How to set epochs, batchsize and models

smje commented 1 month ago

I am planning to create a model to detect eyes, nose, mouth, and ears in 3D fMRI data for the purpose of defacing. I intend to train this model using MedYOLO. My dataset consists of 250 nii.gz files per cohort (a total of 1000 files), and I do not have label data. I created label data for only one image per cohort using ITK-SNAP, resulting in a total of 4 label data files, which I then copied to match each cohort. However, the training is not going well with this approach. Due to memory issues, I reduced the dataset to 500 training files, used 100 epochs, and set the batch size to 4. How can I improve this process? Additionally, the 3D data sizes vary across cohorts (there are 4 different sizes).

JDSobek commented 1 month ago

I would use all the available data you have that isn't reserved for a test set. 100 epochs is almost certainly too few, even the small model typically needs several hundred in order to optimize, the 1000 epoch default is a good starting point. I would definitely create more labels, trying to use the same label for different examples isn't likely to give you good results unless you are extremely lucky.

Make sure you change the normalization to use the MR normalization for imaging (which will use mean and std. dev. to normalize) instead of the CT normalization (which just standardizes a wide window around fixed Hounsfield unit values). If another strategy is better for normalizing fMRI data you may want to implement that.

How much does the data size vary? Very low slice numbers cause poor results (false negatives) when most data has comparably many slices. All my data has had fixed axial resolution though, so I'm not sure how well it tolerates discrepancies there.

smje commented 1 month ago

Thank you so much for your response. This is my data size and labeling. Is there any part of your model that I could modify and train to improve my learning?

JDSobek commented 1 month ago

When you run the model you can add --norm MR to the command line, which will change the normalization. You can also use --norm other which will raise an error that will point to the line in the code where you can implement your own normalization if you need to do something more sophisticated. See: Command line parameter and Section of code to modify

I think your data looks fine size-wise.

Overall the problems are probably in part from not letting the model train long enough, since it is training from scratch, and the labeling process not providing accurate enough labels. Training longer should help, but generating high-quality labels for more of your datasets is probably the most impactful thing you can do to improve performance. You may also want to double-check your existing labels by converting some of them to masks and making sure they still line up with your ROIs in the original nifti files.

smje commented 1 month ago

I used 1500 images from 4 cohorts as training data, but since there were no labels in the training data, I manually labeled one image from each cohort and then unified the labels across all images in each cohort for training.
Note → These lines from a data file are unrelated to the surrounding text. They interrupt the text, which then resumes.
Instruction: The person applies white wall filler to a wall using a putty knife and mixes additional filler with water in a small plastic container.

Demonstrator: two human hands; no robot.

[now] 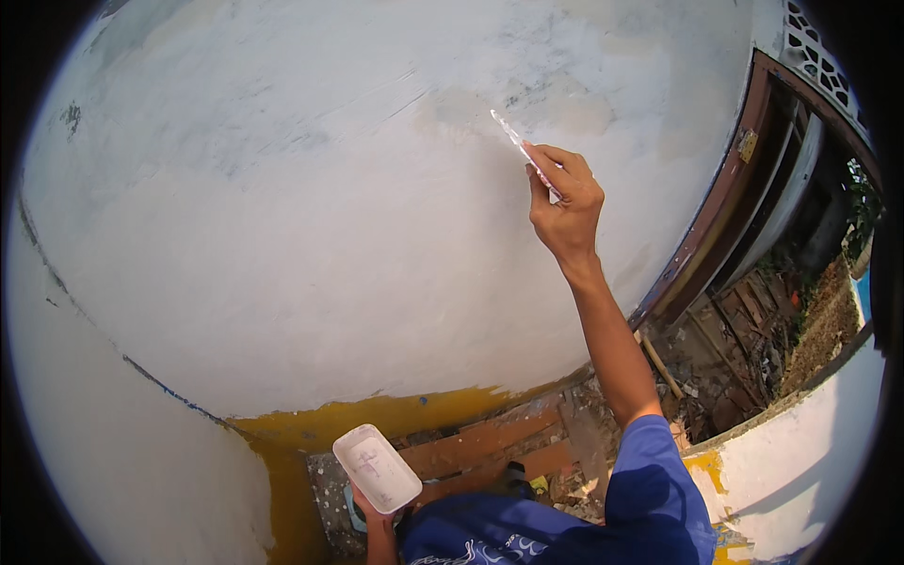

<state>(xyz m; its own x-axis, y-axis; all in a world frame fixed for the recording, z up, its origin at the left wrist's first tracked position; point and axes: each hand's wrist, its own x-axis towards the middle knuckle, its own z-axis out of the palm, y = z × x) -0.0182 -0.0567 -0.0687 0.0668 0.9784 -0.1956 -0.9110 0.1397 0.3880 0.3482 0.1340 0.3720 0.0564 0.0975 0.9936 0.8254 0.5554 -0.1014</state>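
Note:
My right hand (565, 207) is raised in front of a patchy white wall (311, 235), closed on a thin putty knife (510, 137) smeared with white paste. The knife's tip is close to greyish patches on the plaster; whether it touches them I cannot tell. Low at the centre, my left hand (369, 502) grips a white rectangular plastic tray (377, 468) from underneath, with some pale residue inside it. A yellow painted band (311, 421) runs along the bottom of the wall.
A brown door frame (716, 198) with a perforated vent block (815, 52) above stands at the right. Wooden planks (480, 443) and debris lie below. A low white-and-yellow wall (782, 452) borders the lower right. Another wall (113, 433) meets this one at the left.

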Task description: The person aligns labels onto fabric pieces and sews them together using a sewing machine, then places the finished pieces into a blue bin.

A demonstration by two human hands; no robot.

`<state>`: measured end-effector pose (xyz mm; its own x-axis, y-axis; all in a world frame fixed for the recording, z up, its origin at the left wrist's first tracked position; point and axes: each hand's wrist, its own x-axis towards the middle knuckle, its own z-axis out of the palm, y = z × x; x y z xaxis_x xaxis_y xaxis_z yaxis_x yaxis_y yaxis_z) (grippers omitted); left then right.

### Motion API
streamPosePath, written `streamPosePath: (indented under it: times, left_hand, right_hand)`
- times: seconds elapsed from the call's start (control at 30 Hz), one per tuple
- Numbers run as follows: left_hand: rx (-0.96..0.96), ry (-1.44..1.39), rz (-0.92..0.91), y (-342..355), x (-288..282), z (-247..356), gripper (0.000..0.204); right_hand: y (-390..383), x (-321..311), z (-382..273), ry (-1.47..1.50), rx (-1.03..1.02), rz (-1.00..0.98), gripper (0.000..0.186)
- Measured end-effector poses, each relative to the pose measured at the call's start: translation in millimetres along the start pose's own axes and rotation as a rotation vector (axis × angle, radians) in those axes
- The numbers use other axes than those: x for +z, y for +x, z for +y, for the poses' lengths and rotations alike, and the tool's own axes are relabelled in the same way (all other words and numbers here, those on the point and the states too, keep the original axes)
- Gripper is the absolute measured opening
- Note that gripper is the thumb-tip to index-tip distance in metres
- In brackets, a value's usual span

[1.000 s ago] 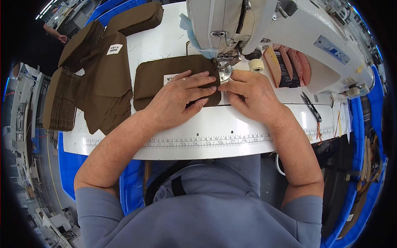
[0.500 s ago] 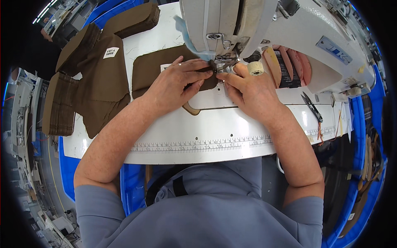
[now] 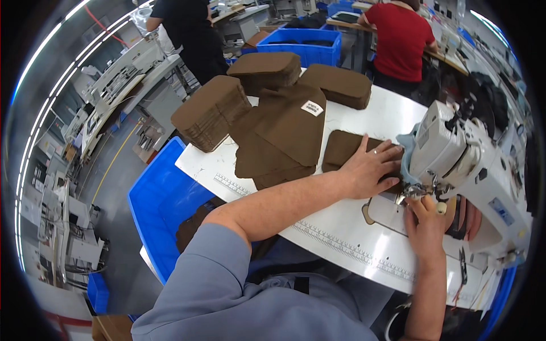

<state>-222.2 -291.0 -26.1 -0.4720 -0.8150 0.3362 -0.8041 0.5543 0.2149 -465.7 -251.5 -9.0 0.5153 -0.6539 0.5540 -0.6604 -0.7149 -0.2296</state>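
My left hand [image 3: 372, 172] lies open on a brown fabric panel [image 3: 340, 146], its fingers spread and palm down. A ring shows on one finger. The panel reaches to the presser foot [image 3: 414, 192] of a white sewing machine [image 3: 435, 150]. Beside that foot, on its near side, is my right hand [image 3: 426, 227]. Its fingers are stretched forward with the thumb apart; the machine partly hides their tips, and no held thing shows. Light blue cloth [image 3: 406, 148] hangs at the left of the machine head. Left of my left hand lie loose brown pieces [image 3: 284, 133] with a white label.
Stacked brown panels [image 3: 207, 111] stand along the table's left and back. Thread snips [image 3: 463, 266] and pink pieces [image 3: 473, 220] lie right of my right hand. A blue bin [image 3: 153, 199] stands left of the table [image 3: 199, 162]. Two people [image 3: 398, 42] are beyond it.
The view has swung to the left, bringing in more of the room. My left fingers, close together near the needle before, are now spread across the panel. My right hand stays by the presser foot.
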Motion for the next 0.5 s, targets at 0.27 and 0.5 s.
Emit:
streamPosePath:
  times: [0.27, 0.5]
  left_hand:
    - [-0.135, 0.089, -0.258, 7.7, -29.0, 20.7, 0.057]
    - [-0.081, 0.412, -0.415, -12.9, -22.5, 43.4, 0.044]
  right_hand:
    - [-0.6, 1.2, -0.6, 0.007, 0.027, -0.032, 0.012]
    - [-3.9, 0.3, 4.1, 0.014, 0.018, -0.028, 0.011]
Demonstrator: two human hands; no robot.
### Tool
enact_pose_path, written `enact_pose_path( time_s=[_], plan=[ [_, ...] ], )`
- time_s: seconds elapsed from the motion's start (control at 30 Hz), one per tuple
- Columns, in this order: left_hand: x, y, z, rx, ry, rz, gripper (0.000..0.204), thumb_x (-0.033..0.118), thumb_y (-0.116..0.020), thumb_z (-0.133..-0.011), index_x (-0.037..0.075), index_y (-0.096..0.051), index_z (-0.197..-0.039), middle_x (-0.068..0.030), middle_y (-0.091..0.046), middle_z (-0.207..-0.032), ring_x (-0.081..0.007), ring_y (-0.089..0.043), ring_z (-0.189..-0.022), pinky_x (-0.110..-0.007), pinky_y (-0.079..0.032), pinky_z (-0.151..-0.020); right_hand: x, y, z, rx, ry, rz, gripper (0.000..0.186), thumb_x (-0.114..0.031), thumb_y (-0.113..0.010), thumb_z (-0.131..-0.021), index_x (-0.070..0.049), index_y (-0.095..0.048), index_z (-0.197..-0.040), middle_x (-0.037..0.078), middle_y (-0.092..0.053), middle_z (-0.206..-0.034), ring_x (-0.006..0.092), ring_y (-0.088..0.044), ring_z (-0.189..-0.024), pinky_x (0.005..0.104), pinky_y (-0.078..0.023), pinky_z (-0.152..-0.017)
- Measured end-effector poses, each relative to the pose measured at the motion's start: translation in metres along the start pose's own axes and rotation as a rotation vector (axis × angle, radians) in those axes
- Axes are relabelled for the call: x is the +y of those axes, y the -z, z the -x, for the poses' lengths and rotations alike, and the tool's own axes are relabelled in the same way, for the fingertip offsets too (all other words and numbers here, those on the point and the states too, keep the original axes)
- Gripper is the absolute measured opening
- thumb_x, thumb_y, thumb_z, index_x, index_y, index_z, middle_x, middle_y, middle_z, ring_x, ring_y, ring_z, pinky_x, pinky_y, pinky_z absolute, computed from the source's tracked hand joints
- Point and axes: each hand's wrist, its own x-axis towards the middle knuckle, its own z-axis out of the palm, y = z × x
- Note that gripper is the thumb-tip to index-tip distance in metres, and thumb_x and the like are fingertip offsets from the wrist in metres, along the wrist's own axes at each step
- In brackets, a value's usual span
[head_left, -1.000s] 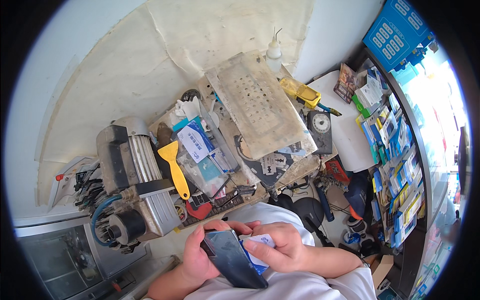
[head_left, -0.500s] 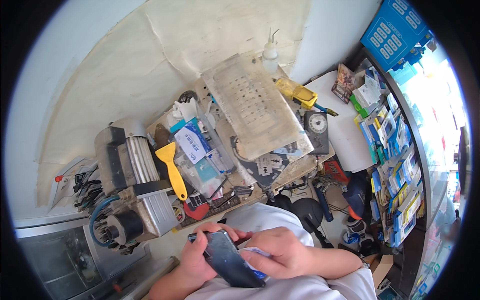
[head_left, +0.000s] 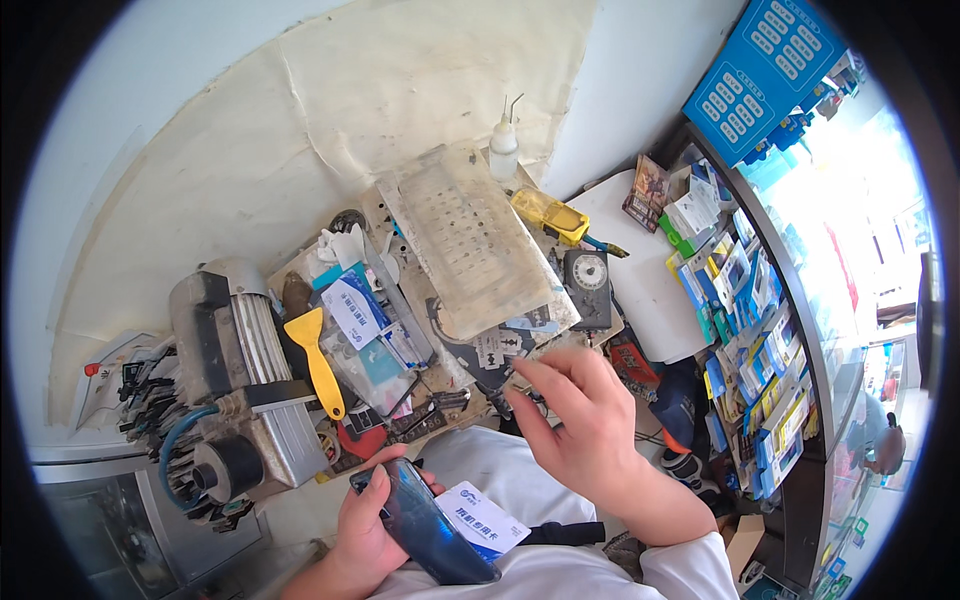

Is this approach not valid?

Here's the error I'm encountering: autoanchor: Analyzing anchors... Metric calculation: k shape torch.Size([18, 3]), dwh shape torch.Size([4590, 3]) anchors/target = 0.58, Best Possible Recall (BPR) = 0.1532. Attempting to improve anchors, please wait... niftianchors: Running kmeans for 18 anchors on 4590 points... autoanchor: ERROR: niftianchors: ERROR: scipy.cluster.vq.kmeans requested 18 points but returned only 9 Metric calculation: k shape torch.Size([3, 6, 3]), dwh shape torch.Size([4590, 3]) autoanchor: Original anchors better than new anchors. Proceeding with original anchors.

The training proceeds, but the precision and recall values are both 0.

I think the clustering isn't working well due to a lack of diverse labeling. What can I do?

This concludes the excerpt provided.